Everett Rogers’ ‘diffusion of innovations’ bell curve identifies 5 types of audiences determined by their degree of attraction or rejection toward innovation: innovators, early adopters, early majority, late majority and laggards.
The innovators (2,5% of the population)- adore what is totally new, even if everything is more complicated, even if it’s not certain that everything will work properly. The pleasure of being the precursor remains even if the innovation is ultimately disappointing Vis-à-Vis their expectations. The objective is to develop the totally new aspect of the project by proposing, for example, an adventure where the events are more important than the finality.

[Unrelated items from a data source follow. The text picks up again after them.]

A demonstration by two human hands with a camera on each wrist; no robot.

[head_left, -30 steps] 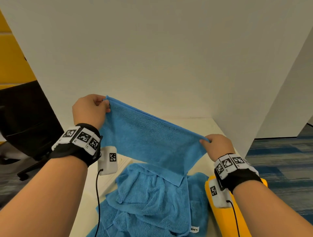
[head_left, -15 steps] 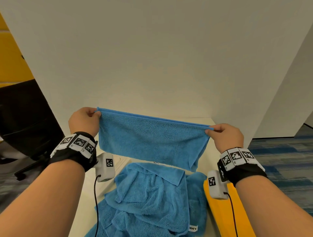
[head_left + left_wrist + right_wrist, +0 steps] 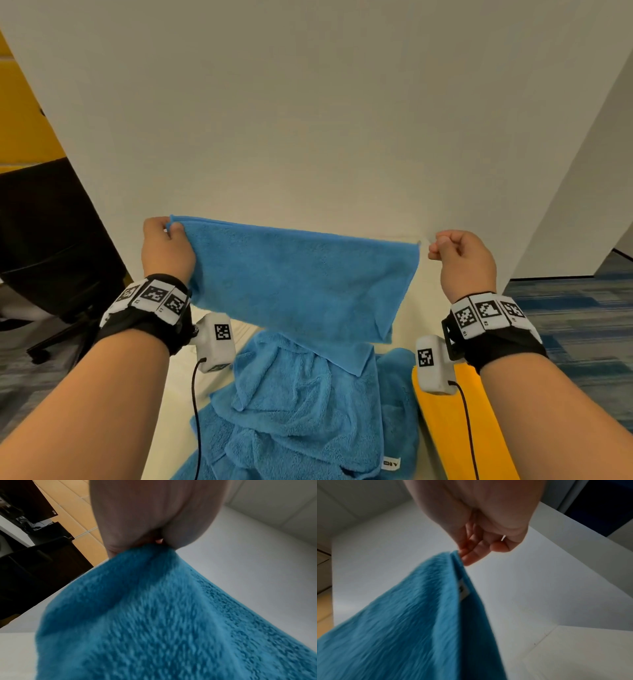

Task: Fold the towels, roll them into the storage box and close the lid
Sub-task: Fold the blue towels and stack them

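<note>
A soft blue terry-cloth towel (image 3: 301, 277) hangs doubled over in the air above the cream tabletop (image 3: 171, 394), stretched between two raised hands. The left hand (image 3: 168, 248) pinches the top left corner between thumb and curled fingers, both layers caught together. The right hand (image 3: 462, 260) has its fingers curled at the top right corner; in the head view a sliver of gap seems to separate fingertips from cloth, but the right wrist view shows the corner nipped at the very tip, so the hold looks slight. Below lies a rumpled heap of more blue towels (image 3: 308, 411), touching a flat yellow plastic piece (image 3: 445, 428), probably the storage box or its lid.

The cloth is light, limp and grippy rather than slippery; it sags wherever unsupported. Corners and hemmed edges are the best places to take hold, with both layers pinched so the fold stays aligned. The right-hand pinch probably wants deepening before laying the towel down to roll.
</note>
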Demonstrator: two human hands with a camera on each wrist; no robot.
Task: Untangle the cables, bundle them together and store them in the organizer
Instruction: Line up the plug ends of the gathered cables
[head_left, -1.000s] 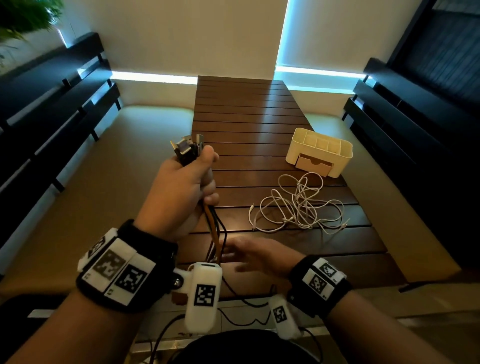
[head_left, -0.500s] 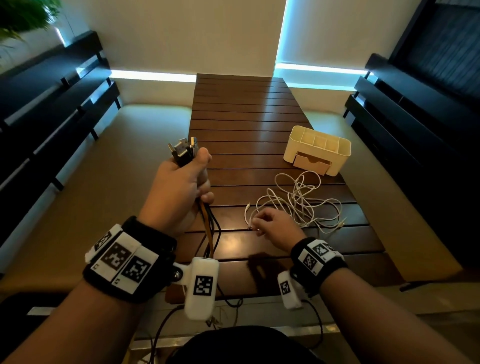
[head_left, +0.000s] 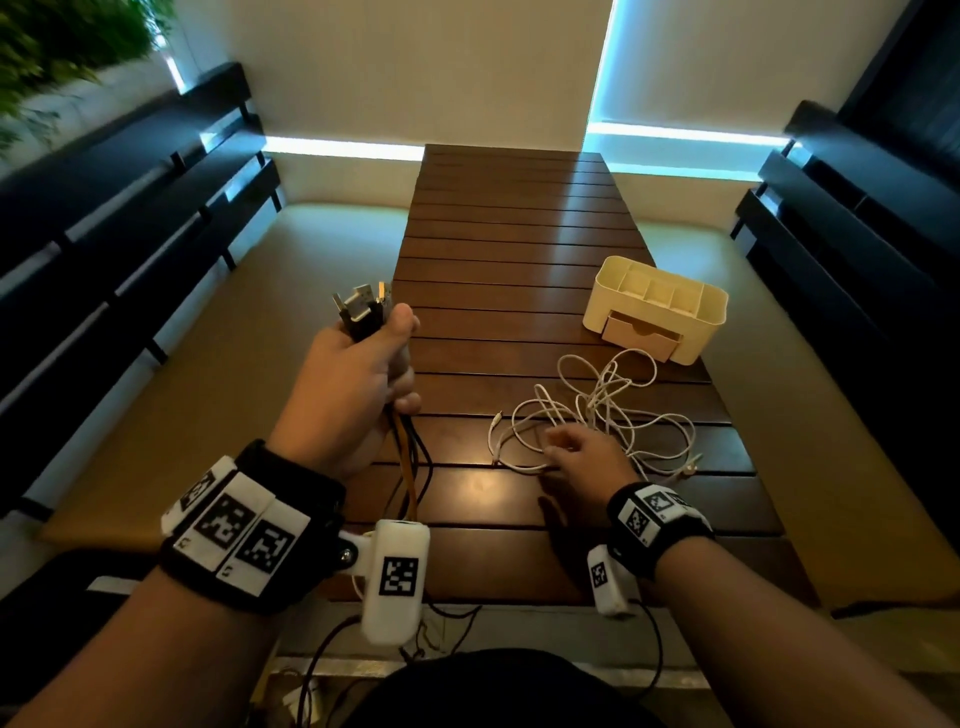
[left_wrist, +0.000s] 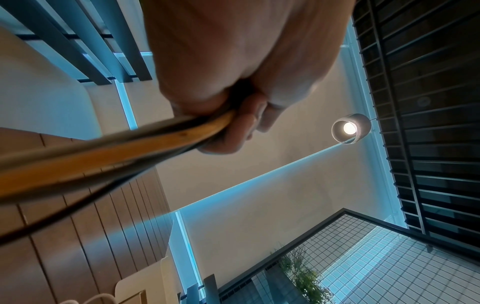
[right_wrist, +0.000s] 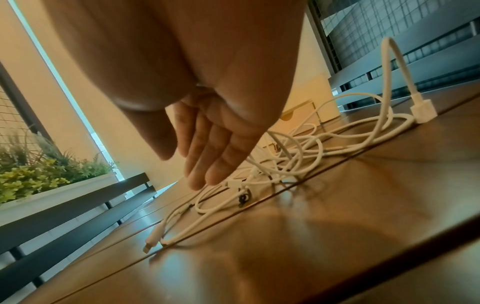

The early-adopters (13,5% of the population)- are on the lookout for anything that is new but don’t like being wrong. Every innovation is therefore subject to betting on the future. The objective, while emphasizing the unique aspect of the project consists of putting forth the opportunity of change and the degree of maturity of the innovation.
The early majority (34% of the population)- From this stage, pragmatism prevails over the purely original aspect of the project. Adopting an innovation is therefore subject to a validation process clearly oriented toward sustainability. The objective is to present the change as a necessary evolution, where the benefits are clearly identified and without which the risk of falling behind in the field is no longer negligible.
The late majority (34% of the population)- The innovative aspect of a project generates more skepticism than enthusiasm. The need for change must be proven and all doubts removed. The aim is to reassure your audience by showing them that this has already been done elsewhere and that it works.
And finally the laggards (16% of the population)- The past and traditions are their main reference points. Resistance to change is considered a rational and pragmatic attitude to have. The aim is to demonstrate that it is time to evolve by combining change in ones values and cultural frame of reference.